> _Problem to solve_:
Here is a listing. Repeat it exactly and in its entirety.

> _Data for the task_:
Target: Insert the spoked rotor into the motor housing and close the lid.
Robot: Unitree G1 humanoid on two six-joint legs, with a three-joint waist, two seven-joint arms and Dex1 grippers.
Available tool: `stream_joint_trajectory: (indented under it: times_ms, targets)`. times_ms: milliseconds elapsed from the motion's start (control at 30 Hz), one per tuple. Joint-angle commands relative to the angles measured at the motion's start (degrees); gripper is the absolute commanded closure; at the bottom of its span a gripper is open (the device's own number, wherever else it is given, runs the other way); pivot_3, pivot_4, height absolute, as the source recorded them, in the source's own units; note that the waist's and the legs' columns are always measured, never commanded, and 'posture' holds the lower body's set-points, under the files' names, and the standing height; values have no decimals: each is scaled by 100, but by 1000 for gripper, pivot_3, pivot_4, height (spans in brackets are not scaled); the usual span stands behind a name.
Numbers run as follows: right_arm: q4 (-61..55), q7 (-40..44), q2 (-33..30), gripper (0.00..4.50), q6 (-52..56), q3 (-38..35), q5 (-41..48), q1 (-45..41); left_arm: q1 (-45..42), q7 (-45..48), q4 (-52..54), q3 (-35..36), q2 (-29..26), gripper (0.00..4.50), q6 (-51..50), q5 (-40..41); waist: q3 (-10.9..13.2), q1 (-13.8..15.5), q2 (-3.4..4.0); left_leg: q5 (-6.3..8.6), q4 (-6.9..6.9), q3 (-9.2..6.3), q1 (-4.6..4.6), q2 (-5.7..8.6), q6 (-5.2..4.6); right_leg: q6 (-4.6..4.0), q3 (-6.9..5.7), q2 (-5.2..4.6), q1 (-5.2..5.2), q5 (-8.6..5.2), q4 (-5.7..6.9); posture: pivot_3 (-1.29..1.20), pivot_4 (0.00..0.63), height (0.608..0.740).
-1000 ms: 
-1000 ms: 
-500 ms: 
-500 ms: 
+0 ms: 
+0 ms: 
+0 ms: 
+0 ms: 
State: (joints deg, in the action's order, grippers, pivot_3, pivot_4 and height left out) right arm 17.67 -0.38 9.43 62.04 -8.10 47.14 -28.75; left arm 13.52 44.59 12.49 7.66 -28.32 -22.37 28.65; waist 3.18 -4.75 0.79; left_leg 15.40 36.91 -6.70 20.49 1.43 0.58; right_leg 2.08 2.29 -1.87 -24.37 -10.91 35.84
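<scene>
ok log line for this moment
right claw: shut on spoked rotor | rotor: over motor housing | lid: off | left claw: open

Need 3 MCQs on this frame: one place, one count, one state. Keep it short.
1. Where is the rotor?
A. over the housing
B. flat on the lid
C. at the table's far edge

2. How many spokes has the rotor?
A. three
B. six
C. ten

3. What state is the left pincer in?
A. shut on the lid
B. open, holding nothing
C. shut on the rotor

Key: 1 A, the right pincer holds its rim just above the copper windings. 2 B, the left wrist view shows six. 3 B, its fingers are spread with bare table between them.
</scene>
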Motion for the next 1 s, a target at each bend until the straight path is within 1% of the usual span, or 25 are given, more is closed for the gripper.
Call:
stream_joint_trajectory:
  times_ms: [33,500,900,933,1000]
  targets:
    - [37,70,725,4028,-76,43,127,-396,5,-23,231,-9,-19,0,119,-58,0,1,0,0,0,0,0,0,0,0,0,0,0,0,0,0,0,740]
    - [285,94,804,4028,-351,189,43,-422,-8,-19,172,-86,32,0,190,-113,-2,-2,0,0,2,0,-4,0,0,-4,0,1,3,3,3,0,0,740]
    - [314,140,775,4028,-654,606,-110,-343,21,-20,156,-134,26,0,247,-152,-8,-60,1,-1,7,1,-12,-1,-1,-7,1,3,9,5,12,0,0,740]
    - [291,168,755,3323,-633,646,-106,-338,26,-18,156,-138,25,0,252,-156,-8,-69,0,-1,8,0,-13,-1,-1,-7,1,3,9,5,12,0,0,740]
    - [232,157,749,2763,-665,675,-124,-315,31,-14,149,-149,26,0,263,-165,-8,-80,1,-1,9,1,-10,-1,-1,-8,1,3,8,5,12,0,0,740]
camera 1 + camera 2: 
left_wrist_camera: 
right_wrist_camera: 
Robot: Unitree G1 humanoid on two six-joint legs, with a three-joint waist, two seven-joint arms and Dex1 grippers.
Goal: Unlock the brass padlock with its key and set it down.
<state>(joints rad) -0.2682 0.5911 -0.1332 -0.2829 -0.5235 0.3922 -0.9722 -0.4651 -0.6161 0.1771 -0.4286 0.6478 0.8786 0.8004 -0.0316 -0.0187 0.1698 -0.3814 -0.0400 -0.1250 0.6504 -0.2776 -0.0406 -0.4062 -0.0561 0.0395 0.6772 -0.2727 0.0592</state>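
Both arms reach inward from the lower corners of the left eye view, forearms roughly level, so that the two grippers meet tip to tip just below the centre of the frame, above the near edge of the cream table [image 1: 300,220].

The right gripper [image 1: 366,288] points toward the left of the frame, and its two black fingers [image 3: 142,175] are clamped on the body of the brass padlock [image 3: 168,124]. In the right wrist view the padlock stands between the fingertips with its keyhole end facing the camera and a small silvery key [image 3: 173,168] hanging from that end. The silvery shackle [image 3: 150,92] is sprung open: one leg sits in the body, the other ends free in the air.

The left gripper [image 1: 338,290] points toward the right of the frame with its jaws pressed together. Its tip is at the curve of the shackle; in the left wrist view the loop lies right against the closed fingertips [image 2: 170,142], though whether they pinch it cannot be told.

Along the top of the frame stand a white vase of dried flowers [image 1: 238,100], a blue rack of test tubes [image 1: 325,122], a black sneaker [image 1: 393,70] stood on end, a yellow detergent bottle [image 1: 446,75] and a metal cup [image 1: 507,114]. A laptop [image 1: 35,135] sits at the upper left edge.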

> _Response below_:
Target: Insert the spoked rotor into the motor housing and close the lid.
Robot: Unitree G1 humanoid on two six-joint legs, with a three-joint waist, two seven-joint arms and Dex1 grippers.
Available tool: `stream_joint_trajectory: (indented under it: times_ms, targets)`. times_ms: milliseconds elapsed from the motion's start (control at 30 Hz), one per tuple. Joint-angle commands relative to the angles measured at the motion's start (degrees); gripper is the absolute commanded closure; at the bottom of its span a gripper is open (the device's own number, wherever else it is given, runs the other way); pivot_3, pivot_4, height absolute, as the source recorded them, in the source's own units; note that the waist's and the legs' columns are always measured, never commanded, and 'posture' holds the lower body's set-points, under the files' names, and the standing height; values have no decimals: each is scaled by 100, but by 1000 for gripper, pivot_3, pivot_4, height (spans in brackets are not scaled); the usual span stands behind a name.
Numbers run as follows: right_arm: q4 (-61..55), q7 (-40..44), q2 (-33..30), gripper (0.00..4.50), q6 (-52..56), q3 (-38..35), q5 (-41..48), q1 (-45..41); left_arm: q1 (-45..42), q7 (-45..48), q4 (-52..54), q3 (-35..36), q2 (-29..26), gripper (0.00..4.50), q6 (-51..50), q5 (-40..41); waist: q3 (-10.9..13.2), q1 (-13.8..15.5), q2 (-3.4..4.0); left_leg: q5 (-6.3..8.6), q4 (-6.9..6.9), q3 (-9.2..6.3), q1 (-4.6..4.6), q2 (-5.7..8.6), q6 (-5.2..4.6); right_leg: q6 (-4.6..4.0), q3 (-6.9..5.7), q2 (-5.2..4.6), q1 (-5.2..5.2), q5 (-8.6..5.2), q4 (-5.7..6.9); posture: pivot_3 (-1.29..1.20), pivot_4 (0.00..0.63), height (0.608..0.740).
-1000 ms: 
-1000 ms: 
-500 ms: 
-500 ms: 
+0 ms: 
+0 ms: 
+0 ms: 
+0 ms: 
State: (joints deg, in the action's order, grippers, pivot_3, pivot_4 and height left out) right arm 17.67 -0.38 9.43 62.04 -8.10 47.14 -28.75; left arm 13.52 44.59 12.49 7.66 -28.32 -22.37 28.65; waist 3.18 -4.75 0.79; left_leg 15.40 36.91 -6.70 20.49 1.43 0.58; right_leg 2.08 2.29 -1.87 -24.37 -10.91 35.84
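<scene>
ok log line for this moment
right claw: shut on spoked rotor | rotor: over motor housing | lid: off | left claw: open

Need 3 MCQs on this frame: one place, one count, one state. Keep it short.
1. Where is the rotor?
A. over the housing
B. flat on the lid
C. at the table's far edge

2. How many spokes has the rotor?
A. three
B. six
C. ten

3. What state is the left pincer in?
A. shut on the lid
B. open, holding nothing
C. shut on the rotor

Key: 1 A, the right pincer holds its rim just above the copper windings. 2 B, the left wrist view shows six. 3 B, its fingers are spread with bare table between them.
</scene>
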Motion for the next 1 s, a target at each bend until the straight path is within 1% of the usual span, or 25 are given, more is closed for the gripper.
Call:
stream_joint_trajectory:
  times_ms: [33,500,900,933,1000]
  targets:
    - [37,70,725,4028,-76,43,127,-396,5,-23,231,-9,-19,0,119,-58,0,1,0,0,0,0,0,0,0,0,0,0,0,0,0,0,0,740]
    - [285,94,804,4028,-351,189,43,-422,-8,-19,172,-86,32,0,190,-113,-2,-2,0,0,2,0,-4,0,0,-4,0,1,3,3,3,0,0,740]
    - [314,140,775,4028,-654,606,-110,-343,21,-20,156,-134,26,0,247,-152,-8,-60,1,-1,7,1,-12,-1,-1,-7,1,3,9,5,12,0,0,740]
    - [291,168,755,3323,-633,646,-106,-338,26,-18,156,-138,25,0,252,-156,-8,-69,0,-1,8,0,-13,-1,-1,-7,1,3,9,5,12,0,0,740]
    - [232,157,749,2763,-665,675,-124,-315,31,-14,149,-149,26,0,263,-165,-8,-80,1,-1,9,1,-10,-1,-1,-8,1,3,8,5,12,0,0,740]
camera 1 + camera 2: 
left_wrist_camera: 
right_wrist_camera: 
Robot: Unitree G1 humanoid on two six-joint legs, with a three-joint waist, two seven-joint arms and Dex1 grippers.
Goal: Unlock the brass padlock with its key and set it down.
<state>(joints rad) -0.2682 0.5911 -0.1332 -0.2829 -0.5235 0.3922 -0.9722 -0.4651 -0.6161 0.1771 -0.4286 0.6478 0.8786 0.8004 -0.0316 -0.0187 0.1698 -0.3814 -0.0400 -0.1250 0.6504 -0.2776 -0.0406 -0.4062 -0.0561 0.0395 0.6772 -0.2727 0.0592</state>
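Both arms reach inward from the lower corners of the left eye view, forearms roughly level, so that the two grippers meet tip to tip just below the centre of the frame, above the near edge of the cream table [image 1: 300,220].

The right gripper [image 1: 366,288] points toward the left of the frame, and its two black fingers [image 3: 142,175] are clamped on the body of the brass padlock [image 3: 168,124]. In the right wrist view the padlock stands between the fingertips with its keyhole end facing the camera and a small silvery key [image 3: 173,168] hanging from that end. The silvery shackle [image 3: 150,92] is sprung open: one leg sits in the body, the other ends free in the air.

The left gripper [image 1: 338,290] points toward the right of the frame with its jaws pressed together. Its tip is at the curve of the shackle; in the left wrist view the loop lies right against the closed fingertips [image 2: 170,142], though whether they pinch it cannot be told.

Along the top of the frame stand a white vase of dried flowers [image 1: 238,100], a blue rack of test tubes [image 1: 325,122], a black sneaker [image 1: 393,70] stood on end, a yellow detergent bottle [image 1: 446,75] and a metal cup [image 1: 507,114]. A laptop [image 1: 35,135] sits at the upper left edge.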

This output is finished.